INFORMATION GIVEN
<<<<

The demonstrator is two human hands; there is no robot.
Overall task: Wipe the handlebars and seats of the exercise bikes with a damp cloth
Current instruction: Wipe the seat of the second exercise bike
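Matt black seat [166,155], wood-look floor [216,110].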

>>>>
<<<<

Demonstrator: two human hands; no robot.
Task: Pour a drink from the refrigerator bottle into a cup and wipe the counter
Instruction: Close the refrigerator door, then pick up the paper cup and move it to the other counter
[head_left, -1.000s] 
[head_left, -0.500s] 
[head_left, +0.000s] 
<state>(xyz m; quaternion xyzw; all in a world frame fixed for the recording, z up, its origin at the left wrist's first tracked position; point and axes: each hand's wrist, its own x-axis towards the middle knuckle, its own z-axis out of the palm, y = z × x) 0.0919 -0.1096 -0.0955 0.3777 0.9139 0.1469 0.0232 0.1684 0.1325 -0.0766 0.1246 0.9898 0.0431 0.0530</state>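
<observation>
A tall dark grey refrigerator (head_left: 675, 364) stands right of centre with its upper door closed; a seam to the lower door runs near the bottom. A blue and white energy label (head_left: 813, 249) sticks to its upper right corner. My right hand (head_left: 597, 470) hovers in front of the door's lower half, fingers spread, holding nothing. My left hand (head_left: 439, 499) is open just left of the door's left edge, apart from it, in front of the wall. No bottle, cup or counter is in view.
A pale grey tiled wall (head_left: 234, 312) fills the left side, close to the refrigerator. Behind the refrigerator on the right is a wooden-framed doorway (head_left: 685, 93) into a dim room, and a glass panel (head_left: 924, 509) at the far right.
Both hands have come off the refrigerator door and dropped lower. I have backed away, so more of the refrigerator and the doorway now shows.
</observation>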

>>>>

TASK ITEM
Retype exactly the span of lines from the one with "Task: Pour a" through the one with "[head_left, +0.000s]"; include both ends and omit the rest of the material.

ANSWER TO THIS EXERCISE
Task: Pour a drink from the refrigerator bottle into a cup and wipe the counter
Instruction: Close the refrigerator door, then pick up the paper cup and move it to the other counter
[head_left, -1.000s] 
[head_left, -0.500s] 
[head_left, +0.000s] 

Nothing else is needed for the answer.